An older white woman slows her car to a stop and wants to know what I’m raising money for. Her crunched face assures me my answer doesn’t compute.
“Oh – I thought you were the man I saw on the news,” she says. “The Black man walking across America with a lawn mower. Mowing folks’ lawns along the way to build community.”
I apologize, tell her that’s not me.
“But that there’s a great idea!” I say.
She holds a ten dollar bill out the window. It blows in the wind.
“OK then. Well, here, take this $10 anyhow,” she says.
She’s Norma. Her family has been in Virginia since before the Civil War. She grew up nearby in the Mount Crawford area. It’s where her mom and husband are buried.
“Now I live in Charlottesville,” he says. “But I don’t like even saying the name of that place because I’m disgusted by the violence that happened there last year.”
Norma says she refuses to add to her local economy and instead comes here, back home, to do all her shopping. But besides that, today she’s also in town for her cousin’s eighty-sixth birthday.

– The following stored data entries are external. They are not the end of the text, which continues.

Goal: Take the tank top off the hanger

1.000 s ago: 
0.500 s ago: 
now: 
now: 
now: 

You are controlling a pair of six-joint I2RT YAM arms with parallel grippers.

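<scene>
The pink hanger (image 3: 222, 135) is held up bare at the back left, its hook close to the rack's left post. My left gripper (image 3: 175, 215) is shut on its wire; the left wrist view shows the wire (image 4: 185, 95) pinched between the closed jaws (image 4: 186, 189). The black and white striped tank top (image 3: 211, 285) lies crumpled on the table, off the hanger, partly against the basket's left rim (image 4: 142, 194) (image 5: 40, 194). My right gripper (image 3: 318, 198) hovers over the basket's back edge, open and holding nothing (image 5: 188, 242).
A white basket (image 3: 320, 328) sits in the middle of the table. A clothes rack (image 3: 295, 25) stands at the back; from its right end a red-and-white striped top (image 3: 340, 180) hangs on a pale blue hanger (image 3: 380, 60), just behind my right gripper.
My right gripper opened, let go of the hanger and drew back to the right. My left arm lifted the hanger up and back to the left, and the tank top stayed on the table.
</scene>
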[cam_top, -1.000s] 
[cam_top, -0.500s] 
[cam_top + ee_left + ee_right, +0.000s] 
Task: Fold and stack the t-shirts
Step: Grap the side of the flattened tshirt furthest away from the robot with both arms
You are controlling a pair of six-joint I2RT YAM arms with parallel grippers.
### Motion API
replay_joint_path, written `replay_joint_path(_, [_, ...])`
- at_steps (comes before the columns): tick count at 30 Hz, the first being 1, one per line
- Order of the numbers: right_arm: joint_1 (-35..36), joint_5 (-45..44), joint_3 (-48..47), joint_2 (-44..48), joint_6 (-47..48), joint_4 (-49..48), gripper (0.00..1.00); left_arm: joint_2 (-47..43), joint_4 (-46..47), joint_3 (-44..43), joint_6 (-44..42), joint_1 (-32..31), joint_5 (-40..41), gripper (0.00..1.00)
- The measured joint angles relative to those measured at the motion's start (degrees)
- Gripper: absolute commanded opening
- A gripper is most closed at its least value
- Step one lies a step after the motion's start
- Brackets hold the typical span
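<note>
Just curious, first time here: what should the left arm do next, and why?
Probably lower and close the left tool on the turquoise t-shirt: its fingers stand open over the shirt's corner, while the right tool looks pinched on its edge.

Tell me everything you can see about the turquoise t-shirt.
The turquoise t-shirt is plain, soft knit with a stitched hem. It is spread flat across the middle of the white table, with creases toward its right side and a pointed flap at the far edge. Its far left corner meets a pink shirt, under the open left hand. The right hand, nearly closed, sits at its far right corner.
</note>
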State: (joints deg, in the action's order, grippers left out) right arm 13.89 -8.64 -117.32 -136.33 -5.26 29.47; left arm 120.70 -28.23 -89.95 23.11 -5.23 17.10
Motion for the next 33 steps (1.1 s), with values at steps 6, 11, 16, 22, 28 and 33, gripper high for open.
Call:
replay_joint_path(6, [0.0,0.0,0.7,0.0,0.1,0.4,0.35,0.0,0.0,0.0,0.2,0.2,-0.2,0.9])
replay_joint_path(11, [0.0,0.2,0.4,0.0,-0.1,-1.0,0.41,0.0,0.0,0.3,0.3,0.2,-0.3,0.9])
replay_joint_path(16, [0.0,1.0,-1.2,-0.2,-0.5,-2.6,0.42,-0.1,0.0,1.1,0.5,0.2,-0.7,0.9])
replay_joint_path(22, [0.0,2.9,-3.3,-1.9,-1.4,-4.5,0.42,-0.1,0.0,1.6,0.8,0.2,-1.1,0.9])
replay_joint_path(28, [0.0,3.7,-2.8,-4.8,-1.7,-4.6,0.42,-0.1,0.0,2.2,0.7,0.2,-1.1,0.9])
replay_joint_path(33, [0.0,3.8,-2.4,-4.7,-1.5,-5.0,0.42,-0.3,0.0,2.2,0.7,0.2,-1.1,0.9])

“But whenever I come here, I think of mama,” she says.
Her words trigger tears.
“All the good memories come flooding back,” she says.
Norma says she just stopped to get her cousin some Cracker Barrel to-go.
“And where that Cracker Barrell is used to be a place where people’d go to have parties and weddings,” she says. “But it’s gone. All those good times covered up by a restaurant with no soul.”
Norma takes off her glasses and wipes her face with the back of her hand.
“I’m sorry for this. Sheesh,” she says. “But it really gets me. I hate going to that part of town. The whole thing’s being taken over by places that don’t make me feel anything good. There’s no charm. No character.”
I take a step closer to Norma’s car. She looks up at me with tears in her eyes and I ask if I can give her a hug. She nods. I maneuver through the open window and she squeezes me hard. I apologize for being so sweaty and she disregards my comment with a shrug. Norma then looks out her windshield and wipes her eyes.
“You know…” she says. “Just because you leave a place doesn’t mean your heart leaves, too.
She turns to face me. Her teary cheeks shine in the setting sun. She reaches out and grabs my hand.
“I wish you good luck, Tom,” she says. “Please don’t forget these days.”